Job Description
About the Role
CosmosGrid is a modern DevOps and Cloud Engineering consultancy delivering scalable infrastructure, automation, 24/7 support, and secure private AI solutions. Our engineers work across global time zones to support clients with precision, clarity, and technical excellence.
Key Responsibilities
Design, build, and maintain cloud-native infrastructure on AWS using Kubernetes, Terraform, and modern DevOps tooling.
Implement CI/CD pipelines using GitHub Actions, GitLab CI, or Jenkins, ensuring fast, reliable delivery.
Manage Kubernetes clusters, troubleshoot workloads, optimize scaling, and ensure platform security.
Deploy and configure observability stacks (Prometheus, Grafana, Loki, Alertmanager) to monitor system performance.
Support infrastructure automation, configuration management, and GitOps practices (ArgoCD/Flux).
Participate in on-call rotation as part of CosmosGrid’s global 24/7 DevOps support model.
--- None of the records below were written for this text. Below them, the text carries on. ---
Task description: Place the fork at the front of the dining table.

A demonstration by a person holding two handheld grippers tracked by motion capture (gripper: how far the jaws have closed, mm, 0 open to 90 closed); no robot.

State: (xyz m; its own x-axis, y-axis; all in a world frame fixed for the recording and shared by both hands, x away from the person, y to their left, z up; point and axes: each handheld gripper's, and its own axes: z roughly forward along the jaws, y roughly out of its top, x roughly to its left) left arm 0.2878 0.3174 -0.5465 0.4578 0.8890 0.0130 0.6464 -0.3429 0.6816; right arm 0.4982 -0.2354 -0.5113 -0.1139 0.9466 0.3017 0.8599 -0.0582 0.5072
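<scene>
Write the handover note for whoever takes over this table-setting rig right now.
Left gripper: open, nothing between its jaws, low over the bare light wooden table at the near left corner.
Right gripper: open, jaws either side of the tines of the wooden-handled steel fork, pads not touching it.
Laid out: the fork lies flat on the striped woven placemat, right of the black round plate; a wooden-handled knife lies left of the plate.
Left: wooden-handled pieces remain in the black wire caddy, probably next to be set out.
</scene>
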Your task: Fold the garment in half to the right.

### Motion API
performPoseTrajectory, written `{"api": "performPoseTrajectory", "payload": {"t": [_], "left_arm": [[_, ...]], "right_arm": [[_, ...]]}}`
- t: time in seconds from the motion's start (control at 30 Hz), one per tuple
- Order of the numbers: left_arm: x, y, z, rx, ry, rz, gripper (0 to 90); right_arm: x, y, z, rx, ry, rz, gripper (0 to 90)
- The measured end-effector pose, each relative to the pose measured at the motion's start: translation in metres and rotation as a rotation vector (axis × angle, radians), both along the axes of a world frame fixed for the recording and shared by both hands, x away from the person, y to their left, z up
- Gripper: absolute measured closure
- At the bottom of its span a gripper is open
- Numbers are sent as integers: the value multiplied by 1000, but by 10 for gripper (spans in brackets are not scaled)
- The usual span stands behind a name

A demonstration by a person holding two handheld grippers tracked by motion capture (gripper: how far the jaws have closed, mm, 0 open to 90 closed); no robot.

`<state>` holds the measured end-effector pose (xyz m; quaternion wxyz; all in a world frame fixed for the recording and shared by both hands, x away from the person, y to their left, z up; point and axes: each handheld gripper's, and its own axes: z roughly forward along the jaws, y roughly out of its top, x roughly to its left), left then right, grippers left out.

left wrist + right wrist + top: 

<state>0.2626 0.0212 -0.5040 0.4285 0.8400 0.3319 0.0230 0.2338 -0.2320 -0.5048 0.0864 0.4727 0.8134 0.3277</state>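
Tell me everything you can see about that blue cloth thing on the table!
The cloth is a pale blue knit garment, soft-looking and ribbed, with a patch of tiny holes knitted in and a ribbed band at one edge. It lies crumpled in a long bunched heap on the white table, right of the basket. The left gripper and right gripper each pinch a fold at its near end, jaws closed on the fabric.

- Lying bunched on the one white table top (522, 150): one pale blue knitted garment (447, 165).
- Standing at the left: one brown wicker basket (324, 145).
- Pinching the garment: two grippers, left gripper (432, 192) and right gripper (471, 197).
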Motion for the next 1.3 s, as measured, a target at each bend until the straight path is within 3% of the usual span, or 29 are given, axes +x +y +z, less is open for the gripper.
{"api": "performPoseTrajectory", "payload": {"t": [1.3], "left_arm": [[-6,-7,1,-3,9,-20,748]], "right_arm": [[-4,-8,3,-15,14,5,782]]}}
Collaborate closely with client engineering teams to deliver solutions aligned with business and technical goals.
Identify and implement cloud cost optimizations using FinOps principles.
Contribute to documentation, internal tooling, and best practices across the organization.
Required Qualifications
3+ years of hands-on DevOps, Cloud Engineering, or SRE experience.
Strong experience with AWS (EC2, VPC, IAM, S3, EKS, CloudWatch, etc.).
Proficiency in Kubernetes administration and troubleshooting.
Solid experience with Terraform and Infrastructure as Code workflows.
Hands-on experience with CI/CD tools (GitHub Actions, GitLab CI, Jenkins).
Familiarity with observability tools: Prometheus, Grafana, Loki, ELK, Alertmanager.
Strong scripting ability in Python, Bash, or Go.
Understanding of networking concepts (DNS, load balancing, proxies, ingress).
Experience implementing DevOps best practices: automation, repeatability, scalability.
Comfortable communicating with clients and working in fast-paced, distributed teams.
Preferred Skills (Nice to Have)
Experience with Karpenter, Bottlerocket, or EKS cost/performance tuning.
Familiarity with GitOps tooling (ArgoCD, FluxCD).
Understanding of MLOps architectures or experience deploying AI/LLM workloads.
Experience with Vault, KMS, or other secrets management tools.
Exposure to multi-cloud environments (Azure, GCP).
What We Look For
Engineers who are curious, resourceful, and enjoy solving hard problems.
People who take ownership and deliver with reliability and professionalism.
Strong communicators who thrive in collaborative, client-facing environments.
A passion for cloud-native technologies and continuous learning.